Sub-selects

Manticore supports SELECT subqueries via SQL in the following format:

SELECT * FROM (SELECT ... ORDER BY cond1 LIMIT X) ORDER BY cond2 LIMIT Y

The outer select allows only ORDER BY and LIMIT clauses. Sub-selects queries currently have 2 usage cases:

  1. We have a query with 2 ranking UDFs, one very fast and the other slow and we perform a full-text search with a big match result set.

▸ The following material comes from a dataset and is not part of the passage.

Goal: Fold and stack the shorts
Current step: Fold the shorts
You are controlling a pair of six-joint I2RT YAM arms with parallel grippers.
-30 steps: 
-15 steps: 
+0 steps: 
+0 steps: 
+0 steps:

Without subselect the query would look like

     SELECT id,slow_rank() as slow,fast_rank() as fast FROM index 
         WHERE MATCH(‘some common query terms’) ORDER BY fast DESC, slow DESC LIMIT 20 
         OPTION max_matches=1000;

    With sub-selects the query can be rewritten as:

     SELECT * FROM
         (SELECT id,slow_rank() as slow,fast_rank() as fast FROM index WHERE 
             MATCH(‘some common query terms’)
             ORDER BY fast DESC LIMIT 100 OPTION max_matches=1000)
     ORDER BY slow DESC LIMIT 20;

    In the initial query the slow_rank() UDF is computed for the entire match result set. With SELECT sub-queries only fast_rank() is computed for the entire match result set, while slow_rank() is only computed for a limited set.

  2. The second case comes handy for large result set coming from a distributed index.

    For this query:

     SELECT * FROM my_dist_index WHERE some_conditions LIMIT 50000;

    If we have 20 nodes, each node can send back to master a number of 50K records, resulting in 20 x 50K = 1M records, however as the master sends back only 50K (out of 1M), it might be good enough for us for the nodes to send only the top 10K records. With sub-select we can rewrite the query as:

     SELECT * FROM 
          (SELECT * FROM my_dist_index WHERE some_conditions LIMIT 10000) 
      ORDER by some_attr LIMIT 50000;

    In this case, the nodes receive only the inner query and execute. This means the master will receive only 20x10K=200K records. The master will take all the records received, reorder them by the OUTER clause and return the best 50K records. The sub-select help reducing the traffic between the master and the nodes and also reduce the master's computation time (as it process only 200K instead of 1M).